Thus, the glamorous images of the spectacle of the past have been replaced with the working class images of the spectacle of today. Now it is possible for a banker, a lawyer or a doctor to have visible tattoos, huge puffy lips, wear outrageous clothing or engage in behaviour previously limited to only a select few individuals living on the edges of society. It’s okay now. We have become a society of rock stars and movie stars, and so our rock stars and movie stars have become simply part of our society, blended together with celebrity chefs and celebrity party animals. There is no longer a distinction between the movie star and the average citizen – or at least the average citizen with a reality show.

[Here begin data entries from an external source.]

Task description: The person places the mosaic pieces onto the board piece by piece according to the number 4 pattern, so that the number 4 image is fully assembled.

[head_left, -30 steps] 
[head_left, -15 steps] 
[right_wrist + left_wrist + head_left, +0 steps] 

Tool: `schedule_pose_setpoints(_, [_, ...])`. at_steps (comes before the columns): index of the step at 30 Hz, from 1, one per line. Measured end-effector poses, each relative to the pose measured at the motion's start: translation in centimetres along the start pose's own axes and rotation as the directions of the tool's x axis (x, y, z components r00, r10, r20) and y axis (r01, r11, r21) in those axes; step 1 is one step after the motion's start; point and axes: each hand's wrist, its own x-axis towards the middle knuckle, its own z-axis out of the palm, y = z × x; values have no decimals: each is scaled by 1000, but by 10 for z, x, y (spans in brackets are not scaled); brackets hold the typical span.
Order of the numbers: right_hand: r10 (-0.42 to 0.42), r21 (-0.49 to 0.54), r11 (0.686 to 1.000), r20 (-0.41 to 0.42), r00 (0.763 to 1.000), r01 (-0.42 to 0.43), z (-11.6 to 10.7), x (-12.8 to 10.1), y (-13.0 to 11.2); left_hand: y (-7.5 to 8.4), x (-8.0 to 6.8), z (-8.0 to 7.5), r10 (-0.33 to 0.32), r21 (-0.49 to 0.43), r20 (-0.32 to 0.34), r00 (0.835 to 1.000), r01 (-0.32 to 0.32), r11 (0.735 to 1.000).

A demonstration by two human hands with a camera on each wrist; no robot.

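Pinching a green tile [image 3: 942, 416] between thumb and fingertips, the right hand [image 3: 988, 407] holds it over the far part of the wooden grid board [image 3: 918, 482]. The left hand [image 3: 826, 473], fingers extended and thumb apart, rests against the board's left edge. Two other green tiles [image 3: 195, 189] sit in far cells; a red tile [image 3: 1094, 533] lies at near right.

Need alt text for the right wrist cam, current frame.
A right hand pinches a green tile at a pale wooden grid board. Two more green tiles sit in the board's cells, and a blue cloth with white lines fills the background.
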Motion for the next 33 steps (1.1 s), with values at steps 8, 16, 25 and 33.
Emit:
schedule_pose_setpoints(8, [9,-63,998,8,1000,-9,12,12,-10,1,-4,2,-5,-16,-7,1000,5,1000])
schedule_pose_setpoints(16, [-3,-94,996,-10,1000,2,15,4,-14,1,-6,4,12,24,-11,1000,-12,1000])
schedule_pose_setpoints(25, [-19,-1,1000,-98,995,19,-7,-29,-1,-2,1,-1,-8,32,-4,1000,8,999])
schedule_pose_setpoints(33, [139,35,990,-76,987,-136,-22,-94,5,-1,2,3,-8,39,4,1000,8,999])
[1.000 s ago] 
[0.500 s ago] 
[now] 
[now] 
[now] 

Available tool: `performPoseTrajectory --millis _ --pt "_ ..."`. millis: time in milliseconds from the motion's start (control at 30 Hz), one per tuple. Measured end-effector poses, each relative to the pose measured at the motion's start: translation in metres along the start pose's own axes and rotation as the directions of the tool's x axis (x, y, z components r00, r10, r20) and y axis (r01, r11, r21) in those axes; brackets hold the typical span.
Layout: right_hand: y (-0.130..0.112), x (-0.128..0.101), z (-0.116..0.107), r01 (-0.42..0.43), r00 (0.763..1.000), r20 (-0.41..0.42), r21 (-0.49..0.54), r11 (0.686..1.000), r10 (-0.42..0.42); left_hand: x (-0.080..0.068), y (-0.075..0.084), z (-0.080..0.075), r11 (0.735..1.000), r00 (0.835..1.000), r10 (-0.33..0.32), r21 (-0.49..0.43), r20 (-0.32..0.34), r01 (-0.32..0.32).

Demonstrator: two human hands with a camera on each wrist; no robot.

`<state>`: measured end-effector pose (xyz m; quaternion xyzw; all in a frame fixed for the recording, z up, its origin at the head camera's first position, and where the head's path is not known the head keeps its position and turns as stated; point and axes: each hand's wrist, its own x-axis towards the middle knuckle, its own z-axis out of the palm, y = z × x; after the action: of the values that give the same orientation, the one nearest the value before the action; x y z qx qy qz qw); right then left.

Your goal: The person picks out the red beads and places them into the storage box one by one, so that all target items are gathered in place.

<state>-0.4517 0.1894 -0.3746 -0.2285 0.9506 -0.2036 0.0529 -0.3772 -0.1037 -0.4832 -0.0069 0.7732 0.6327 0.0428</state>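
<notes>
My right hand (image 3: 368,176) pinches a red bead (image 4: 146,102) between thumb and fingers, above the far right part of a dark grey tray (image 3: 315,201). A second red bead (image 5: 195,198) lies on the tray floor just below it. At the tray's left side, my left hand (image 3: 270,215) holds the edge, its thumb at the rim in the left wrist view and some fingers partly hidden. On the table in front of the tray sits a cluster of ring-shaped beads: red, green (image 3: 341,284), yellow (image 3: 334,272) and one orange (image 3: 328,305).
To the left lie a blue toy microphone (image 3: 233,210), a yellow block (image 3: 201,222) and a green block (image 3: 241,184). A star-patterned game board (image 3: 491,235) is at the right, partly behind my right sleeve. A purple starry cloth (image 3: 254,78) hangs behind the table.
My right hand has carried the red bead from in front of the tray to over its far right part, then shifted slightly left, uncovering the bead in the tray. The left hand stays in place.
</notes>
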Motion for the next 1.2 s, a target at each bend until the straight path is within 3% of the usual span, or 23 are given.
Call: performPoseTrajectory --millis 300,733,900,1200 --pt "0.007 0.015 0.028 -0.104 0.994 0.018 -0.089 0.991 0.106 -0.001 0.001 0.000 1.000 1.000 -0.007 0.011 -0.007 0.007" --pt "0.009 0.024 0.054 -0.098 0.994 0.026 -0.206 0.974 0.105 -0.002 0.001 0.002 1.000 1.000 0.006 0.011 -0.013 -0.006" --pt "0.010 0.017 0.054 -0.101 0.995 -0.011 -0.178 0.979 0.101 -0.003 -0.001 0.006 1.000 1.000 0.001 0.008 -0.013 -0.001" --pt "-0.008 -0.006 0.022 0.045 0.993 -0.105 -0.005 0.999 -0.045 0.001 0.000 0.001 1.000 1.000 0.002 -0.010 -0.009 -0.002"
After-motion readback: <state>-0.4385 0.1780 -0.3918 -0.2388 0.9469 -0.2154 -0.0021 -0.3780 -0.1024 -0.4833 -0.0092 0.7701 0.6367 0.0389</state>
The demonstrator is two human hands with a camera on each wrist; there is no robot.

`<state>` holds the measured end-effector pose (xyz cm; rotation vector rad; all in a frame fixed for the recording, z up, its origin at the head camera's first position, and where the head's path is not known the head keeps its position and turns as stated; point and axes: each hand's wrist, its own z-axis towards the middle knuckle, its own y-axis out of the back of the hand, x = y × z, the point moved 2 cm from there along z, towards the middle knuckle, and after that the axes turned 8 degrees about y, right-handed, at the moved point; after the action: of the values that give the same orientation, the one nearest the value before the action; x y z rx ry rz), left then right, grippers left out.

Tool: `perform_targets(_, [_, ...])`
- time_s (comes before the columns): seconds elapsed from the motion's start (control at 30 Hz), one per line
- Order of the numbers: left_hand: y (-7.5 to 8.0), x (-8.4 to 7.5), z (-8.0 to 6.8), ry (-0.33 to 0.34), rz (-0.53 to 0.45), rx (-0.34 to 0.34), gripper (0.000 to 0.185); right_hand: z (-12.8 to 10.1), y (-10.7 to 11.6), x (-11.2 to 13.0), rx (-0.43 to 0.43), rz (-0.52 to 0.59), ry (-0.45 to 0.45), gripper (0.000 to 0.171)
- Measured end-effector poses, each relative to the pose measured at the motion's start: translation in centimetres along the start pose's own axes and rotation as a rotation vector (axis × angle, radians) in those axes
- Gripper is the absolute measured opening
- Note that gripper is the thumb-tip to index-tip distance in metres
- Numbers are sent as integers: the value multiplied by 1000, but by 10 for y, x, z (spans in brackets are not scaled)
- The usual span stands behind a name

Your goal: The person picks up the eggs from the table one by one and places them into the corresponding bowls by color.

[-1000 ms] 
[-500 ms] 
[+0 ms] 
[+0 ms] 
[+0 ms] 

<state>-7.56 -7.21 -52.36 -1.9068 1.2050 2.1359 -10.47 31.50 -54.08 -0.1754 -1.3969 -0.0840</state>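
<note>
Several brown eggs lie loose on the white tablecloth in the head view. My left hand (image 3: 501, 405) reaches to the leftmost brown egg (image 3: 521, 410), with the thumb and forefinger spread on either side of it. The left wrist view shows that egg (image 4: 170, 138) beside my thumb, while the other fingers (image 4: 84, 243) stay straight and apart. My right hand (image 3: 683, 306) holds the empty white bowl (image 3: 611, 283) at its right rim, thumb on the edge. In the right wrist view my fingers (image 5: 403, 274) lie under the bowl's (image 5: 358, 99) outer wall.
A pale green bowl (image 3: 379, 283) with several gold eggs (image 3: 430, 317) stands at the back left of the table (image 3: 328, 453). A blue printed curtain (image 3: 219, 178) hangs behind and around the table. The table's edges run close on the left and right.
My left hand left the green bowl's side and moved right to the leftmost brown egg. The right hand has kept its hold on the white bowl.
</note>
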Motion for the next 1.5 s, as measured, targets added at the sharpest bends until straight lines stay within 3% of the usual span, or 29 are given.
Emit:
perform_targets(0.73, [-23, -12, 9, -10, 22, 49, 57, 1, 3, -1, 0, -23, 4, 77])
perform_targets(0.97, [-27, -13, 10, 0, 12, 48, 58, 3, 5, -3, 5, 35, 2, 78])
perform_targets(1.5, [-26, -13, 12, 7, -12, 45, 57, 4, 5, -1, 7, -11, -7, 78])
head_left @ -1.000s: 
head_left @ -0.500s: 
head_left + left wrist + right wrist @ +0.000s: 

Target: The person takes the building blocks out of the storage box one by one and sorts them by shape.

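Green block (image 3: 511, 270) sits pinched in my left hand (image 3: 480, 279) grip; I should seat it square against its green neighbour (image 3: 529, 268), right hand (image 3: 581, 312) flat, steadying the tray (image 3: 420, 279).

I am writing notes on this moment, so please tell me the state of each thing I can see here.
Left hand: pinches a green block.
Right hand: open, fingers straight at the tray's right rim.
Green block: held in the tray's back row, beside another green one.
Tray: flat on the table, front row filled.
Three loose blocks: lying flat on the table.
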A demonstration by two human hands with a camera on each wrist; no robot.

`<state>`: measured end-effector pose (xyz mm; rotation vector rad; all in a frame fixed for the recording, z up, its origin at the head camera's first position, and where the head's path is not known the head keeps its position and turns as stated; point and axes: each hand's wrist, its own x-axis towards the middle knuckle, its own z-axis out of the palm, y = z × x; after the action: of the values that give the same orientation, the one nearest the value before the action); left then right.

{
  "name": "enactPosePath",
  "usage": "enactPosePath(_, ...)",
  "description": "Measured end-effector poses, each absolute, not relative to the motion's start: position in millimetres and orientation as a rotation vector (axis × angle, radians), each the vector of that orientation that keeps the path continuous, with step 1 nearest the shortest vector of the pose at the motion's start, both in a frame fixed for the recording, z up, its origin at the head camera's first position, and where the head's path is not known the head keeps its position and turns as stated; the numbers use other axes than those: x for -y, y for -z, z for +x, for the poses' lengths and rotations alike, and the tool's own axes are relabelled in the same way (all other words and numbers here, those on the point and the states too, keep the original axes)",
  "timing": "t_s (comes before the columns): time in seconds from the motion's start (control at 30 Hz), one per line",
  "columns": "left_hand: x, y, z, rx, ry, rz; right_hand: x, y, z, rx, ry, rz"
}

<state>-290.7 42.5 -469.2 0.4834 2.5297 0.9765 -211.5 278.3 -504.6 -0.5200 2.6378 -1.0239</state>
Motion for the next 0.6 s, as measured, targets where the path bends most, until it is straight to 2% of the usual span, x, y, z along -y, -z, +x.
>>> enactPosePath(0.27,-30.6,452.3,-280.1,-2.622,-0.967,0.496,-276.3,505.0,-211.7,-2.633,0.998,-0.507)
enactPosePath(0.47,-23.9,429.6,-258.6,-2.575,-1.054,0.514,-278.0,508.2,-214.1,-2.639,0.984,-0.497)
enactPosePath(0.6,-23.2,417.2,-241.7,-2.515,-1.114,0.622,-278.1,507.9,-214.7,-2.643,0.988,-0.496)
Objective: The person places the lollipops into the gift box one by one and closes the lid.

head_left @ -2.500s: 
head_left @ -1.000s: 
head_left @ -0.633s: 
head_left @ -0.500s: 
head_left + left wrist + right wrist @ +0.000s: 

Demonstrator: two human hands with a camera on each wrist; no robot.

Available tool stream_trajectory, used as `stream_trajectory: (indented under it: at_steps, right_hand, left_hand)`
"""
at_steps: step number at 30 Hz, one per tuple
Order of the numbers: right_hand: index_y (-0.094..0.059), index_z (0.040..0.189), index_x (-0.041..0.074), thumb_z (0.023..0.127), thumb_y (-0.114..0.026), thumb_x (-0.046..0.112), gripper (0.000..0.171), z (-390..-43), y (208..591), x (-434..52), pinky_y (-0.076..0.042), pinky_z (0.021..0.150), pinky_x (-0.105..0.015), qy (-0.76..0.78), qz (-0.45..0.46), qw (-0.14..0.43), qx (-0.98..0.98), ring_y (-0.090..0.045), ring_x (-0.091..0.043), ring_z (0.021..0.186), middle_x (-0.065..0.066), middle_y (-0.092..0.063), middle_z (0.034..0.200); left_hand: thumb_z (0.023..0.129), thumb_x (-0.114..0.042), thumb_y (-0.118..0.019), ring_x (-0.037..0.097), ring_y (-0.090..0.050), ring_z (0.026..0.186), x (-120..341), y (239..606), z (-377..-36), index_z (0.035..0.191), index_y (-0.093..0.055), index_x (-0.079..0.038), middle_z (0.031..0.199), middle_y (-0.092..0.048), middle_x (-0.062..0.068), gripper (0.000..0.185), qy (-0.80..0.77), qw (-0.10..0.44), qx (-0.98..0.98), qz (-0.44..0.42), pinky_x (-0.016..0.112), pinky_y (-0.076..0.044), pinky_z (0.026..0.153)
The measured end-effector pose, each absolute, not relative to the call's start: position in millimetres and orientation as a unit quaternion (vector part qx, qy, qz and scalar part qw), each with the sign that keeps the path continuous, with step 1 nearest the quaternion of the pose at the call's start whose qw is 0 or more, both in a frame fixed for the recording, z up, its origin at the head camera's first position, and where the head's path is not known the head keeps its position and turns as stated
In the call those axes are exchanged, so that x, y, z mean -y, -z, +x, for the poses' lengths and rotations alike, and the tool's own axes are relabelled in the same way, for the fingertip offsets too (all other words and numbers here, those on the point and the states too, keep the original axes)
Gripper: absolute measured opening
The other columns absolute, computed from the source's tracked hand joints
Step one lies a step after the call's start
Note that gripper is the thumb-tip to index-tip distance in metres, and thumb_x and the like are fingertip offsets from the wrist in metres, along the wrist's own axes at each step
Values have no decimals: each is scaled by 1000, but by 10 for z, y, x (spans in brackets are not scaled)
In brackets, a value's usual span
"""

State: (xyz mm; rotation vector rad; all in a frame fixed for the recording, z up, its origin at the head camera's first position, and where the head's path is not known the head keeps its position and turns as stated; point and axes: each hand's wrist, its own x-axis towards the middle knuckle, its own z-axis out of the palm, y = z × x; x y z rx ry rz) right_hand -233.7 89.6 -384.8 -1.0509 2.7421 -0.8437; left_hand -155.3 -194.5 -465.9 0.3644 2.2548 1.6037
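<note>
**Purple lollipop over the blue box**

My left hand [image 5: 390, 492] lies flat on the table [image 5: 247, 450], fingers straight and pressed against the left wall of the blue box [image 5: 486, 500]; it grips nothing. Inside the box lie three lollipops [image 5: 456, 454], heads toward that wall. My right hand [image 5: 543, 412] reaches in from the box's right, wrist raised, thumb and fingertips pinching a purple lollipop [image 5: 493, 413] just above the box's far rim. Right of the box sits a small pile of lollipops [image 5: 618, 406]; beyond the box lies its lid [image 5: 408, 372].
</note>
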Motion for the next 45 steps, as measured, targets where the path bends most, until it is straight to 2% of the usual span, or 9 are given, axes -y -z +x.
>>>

The truly spectacular has been reserved for royal weddings and, to a lesser extent, the Academy Awards.
This principle has been extended to include politicians and world leaders, who are now selected as much for their resemblance to the so-called “common man” as they once were for their spectacular and elite nature, a trend a hundred years in the making. Presidents wish to be seen as “somebody you can have a beer with” today, whereas this concept would have been completely alien just 75 years ago.
When fashion icon Cristobal Balenciaga announced the closure of his boutique in 1968, the reason he gave was “there is no one left worth dressing.” He was right.
Today Balenciaga is worn by the sixteen year old daughters of investment bankers and Dior can be bought at any department store.
This is the essence of the tautological character of the spectacle. There is no political point of view or direction, there is no single hand at its controls. The spectacle aims at nothing other than itself.
The Signifier and the Thing Signified
The spectacle also represents choices, choices already made by the collective worldview of our age and materialized by our engines of production. The resulting collection of news, propaganda, entertainment and advertising presents these choices, along with their justification, as a whole.
Crucial to this equation is the justification of these choices. Thus an image will transform over time to better represent the visual characteristics of the pre-selected choices of any particular moment. The spectacle becomes the embodiment of a historical moment. I offer up Barbie as an example. When Barbie first appeared on the spectacle she was introduced as a perfect plastic embodiment of all that is an adult female, for consumption by young girls seeking instruction on how to become the perfect embodiment of an adult female. In 1959, and for several years after, when this anatomically disproportionate, always smiling symbol first captivated the hearts of little girls, she was a sophisticated 27 year-old fashion model, living in a penthouse in Manhattan. Barbie was intelligent and independent, with a wardrobe based on designs by the leading fashion houses of Europe: Dior, Balenciaga, Yves Saint Laurent. Barbie wore lipstick and opera gloves. She had dramatic eye makeup and earrings and drove a convertible. Today, Barbie has been transformed into a teenager, perpetually 16 years old and wearing jean shorts and sneakers, pushing a baby stroller. She drives a Volkswagen bug with daisies on it.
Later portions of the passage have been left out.